29.09.2009

LA LECON MERKEL

        Les résultats du scrutin allemand sont riches d'enseignements et viennent conforter une position maintes fois exprimée ici. L'alternance suppose uin projet politique fondamentalement différent de celui des sortants et porté par un candidat crédible pour le revendiquer. En s'inscrivant dans une coalition avec la CDU, les socio-démocrates avaient perdu d'avance. Comment incarner aux yeux des électeurs une société nouvelle lorsqu'on partage la responsabilité de ce qui s'est passé en ayant participé au gouvernement actuel. En France, la gravité de la situation et les politiques iniques menées actuellement appellent un projet de société qui ne soit pas qu'un nuage de lait dans la tasse de thé. Ceux qui imaginent qu'il suffit d'élaborer un brouet susceptible de satisfaire tous les palais, font de la popote d'arrière cuisine dont la majorité des électeurs s'écartera le moment venu. Nous aurons alors une droite qui pourra alors pousser son avantage et s'ancrer encore davantage dans un libéralisme effréné (cf en Allemagne le score du parti libéral qui entre au gouvernement au sein d'une nouvelle coalition, genre Madelin chez Sarkozy) un parti socialiste affaibli par sa gauche, et ayant ainsi perdu toute chance de l'emporter.

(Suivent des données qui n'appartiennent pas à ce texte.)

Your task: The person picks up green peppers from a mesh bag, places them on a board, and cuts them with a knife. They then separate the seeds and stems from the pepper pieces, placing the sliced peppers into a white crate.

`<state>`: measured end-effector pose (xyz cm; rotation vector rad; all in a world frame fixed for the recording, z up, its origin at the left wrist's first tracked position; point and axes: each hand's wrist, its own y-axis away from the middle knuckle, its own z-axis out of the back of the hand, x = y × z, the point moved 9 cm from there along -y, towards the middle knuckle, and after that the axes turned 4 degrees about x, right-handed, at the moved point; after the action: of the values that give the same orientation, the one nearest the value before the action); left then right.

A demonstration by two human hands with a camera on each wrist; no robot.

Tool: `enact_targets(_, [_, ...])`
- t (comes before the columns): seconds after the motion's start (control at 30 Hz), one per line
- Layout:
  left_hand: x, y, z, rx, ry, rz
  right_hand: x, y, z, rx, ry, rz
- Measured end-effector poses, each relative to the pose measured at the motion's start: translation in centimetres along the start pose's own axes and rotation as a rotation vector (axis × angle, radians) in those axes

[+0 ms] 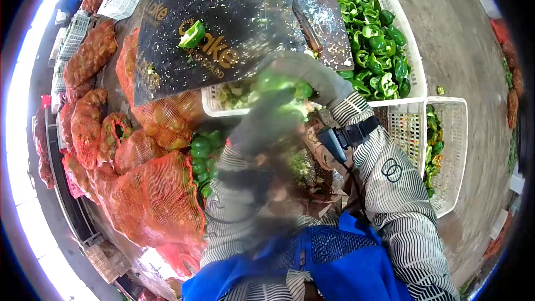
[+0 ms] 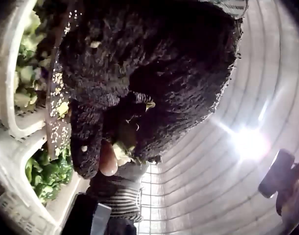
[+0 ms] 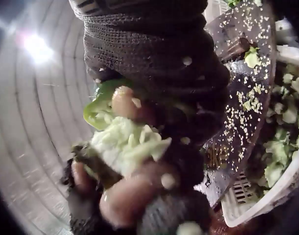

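Observation:
Over the near edge of the black board (image 1: pixel 223 33), two gloved hands meet at a green pepper (image 3: pixel 98 110). My right hand (image 1: pixel 317 75) (image 3: pixel 154 58) grips the pepper, bare fingertips showing through the glove. Its pale seedy core (image 3: pixel 127 142) is exposed between the hands. My left hand (image 1: pixel 262 125) (image 2: pixel 139 58), blurred in the head view, curls its fingers and pinches at that core, a pale bit (image 2: pixel 121 154) showing beside a fingertip. The glove hides part of the grip. A knife (image 1: pixel 306 25) and a cut pepper piece (image 1: pixel 192 34) lie on the board.
A white crate (image 1: pixel 418 72) of cut green peppers stands right of the board, another crate (image 1: pixel 460 156) below it. Under the board's near edge, a white basket (image 1: pixel 210 103) holds pale scraps. Red mesh sacks (image 1: pixel 150 200) fill the left side, whole green peppers (image 1: pixel 200 150) beside them.

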<state>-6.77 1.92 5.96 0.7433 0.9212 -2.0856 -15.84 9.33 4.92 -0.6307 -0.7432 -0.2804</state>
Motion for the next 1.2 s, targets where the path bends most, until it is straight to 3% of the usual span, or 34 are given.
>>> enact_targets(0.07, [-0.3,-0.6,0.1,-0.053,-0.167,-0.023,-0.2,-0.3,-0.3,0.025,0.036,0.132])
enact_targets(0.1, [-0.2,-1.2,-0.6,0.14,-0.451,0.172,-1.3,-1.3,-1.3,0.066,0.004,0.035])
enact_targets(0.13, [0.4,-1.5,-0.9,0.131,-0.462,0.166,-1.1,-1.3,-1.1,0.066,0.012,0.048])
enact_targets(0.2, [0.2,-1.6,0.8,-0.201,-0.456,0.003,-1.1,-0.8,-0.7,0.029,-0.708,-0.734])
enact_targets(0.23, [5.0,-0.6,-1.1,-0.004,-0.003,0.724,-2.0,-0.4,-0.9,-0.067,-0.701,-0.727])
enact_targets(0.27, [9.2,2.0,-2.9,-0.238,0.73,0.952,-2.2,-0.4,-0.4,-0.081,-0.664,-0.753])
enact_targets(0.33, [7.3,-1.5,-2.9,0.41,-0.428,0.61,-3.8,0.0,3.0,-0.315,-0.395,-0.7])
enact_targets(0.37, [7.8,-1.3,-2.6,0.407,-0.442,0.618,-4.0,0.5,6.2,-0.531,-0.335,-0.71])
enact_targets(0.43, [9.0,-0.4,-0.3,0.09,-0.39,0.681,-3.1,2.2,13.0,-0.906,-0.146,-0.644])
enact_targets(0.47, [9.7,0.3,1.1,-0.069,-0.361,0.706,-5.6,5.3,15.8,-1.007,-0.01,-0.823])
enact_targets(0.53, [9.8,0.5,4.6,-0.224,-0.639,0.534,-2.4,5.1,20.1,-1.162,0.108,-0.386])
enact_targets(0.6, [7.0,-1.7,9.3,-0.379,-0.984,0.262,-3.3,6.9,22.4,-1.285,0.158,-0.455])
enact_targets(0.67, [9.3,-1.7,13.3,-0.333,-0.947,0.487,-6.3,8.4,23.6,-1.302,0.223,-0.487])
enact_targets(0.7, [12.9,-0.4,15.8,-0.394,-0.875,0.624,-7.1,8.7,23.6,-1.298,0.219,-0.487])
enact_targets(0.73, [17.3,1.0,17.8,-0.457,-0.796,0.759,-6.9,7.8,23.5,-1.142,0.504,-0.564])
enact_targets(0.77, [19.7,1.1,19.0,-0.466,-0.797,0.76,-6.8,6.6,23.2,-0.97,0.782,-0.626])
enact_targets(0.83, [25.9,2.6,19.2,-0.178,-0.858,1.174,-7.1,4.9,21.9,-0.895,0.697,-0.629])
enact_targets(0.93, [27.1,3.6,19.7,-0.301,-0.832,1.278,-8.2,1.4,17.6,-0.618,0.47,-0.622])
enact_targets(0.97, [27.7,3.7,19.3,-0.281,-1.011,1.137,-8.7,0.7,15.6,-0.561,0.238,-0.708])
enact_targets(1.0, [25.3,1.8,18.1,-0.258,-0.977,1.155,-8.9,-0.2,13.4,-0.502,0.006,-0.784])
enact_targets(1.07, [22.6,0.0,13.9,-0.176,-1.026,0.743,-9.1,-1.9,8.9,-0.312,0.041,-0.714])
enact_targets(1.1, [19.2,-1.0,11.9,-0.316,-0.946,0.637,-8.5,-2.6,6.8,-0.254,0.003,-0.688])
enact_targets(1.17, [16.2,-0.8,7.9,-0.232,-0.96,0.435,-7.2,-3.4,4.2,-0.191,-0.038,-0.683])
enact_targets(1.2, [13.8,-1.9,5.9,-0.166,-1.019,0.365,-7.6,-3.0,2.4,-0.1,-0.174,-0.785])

Autre point de réflexion: La notoriété qu' a su acquérir Angela Merkel.

28.09.2009

DE QUI SE MOQUE-T-ON?

        Intéressante (!) déclaration d'Eric Woerth qui considère désormais que le déficit public n'est pas dramatique. Un déficit des comptes publics de 140 milliards et une dette autour de 1500 milliards, c'est vrai il n'y a pas de quoi s'affoler! On notera que le déficit public est pourtant constamment mis en avant pour justifier augmentations diverses et variées et diminutions de prestations en tous genres. En revanche, pas question de toucher au bouclier fiscal, aux niches fiscales, aux revenus financiers. Pas de baisse de l'impôt sur le revenu mais révision de la taxe professionnelle. Alors pourquoi ce revirement d'attitude au sujet du déficit? Pour ne pas passer pour de mauvais gestionnaires. Car en 2012, il va falloir expliquer aux Français pourquoi malgré les coupes sombres dans leur pouvoir d'achat et dans leur protection sociale, le budget de l'Etat est devenu le tonneau des Danaïdes. Cela nous promet de grandes envolées lyriques que l'on sera prié de considérer comme des arguments.

27.09.2009

POT AU LAIT CONTRE POT DE FER

        Désespérés par l'absence de prise en compte de leurs problèmes, les producteurs de lait en sont réduits à déverser leur production dans la nature, tout comme les ouvriers sont parfois amenés à menacer de détruire leur outil de travail. A l'origine de cette désespérance un gouvernement qui à partir de la complaisance d'un syndicat laisse la situation se pourrir et des groupes laitiers qui jouent le durcissement, certains que le pot à lait se brisera contre le pot de fer. Tout aussi désespérante est l'absence de réaction de la plupart des Français qui voient sans sourciller se gaspiller des litres et des litres de lait. Chacun oublie que la lutte solidaire, l'union, sont les seules réponses politiques et syndicales aux offensives menées par un gouvernement qui se sert de ce manque de solidarité dans la revendication pour poursuivre son travail de sape de l'édifice social. Fonctionnaires, agriculteurs, enseignants, retraités et demain accidentés du travail sont quelques uns des groupes que l'on culpabilise, stigmatise auprès de l'opinion pour faire passer des réformes dont au final nous pâtirons tous.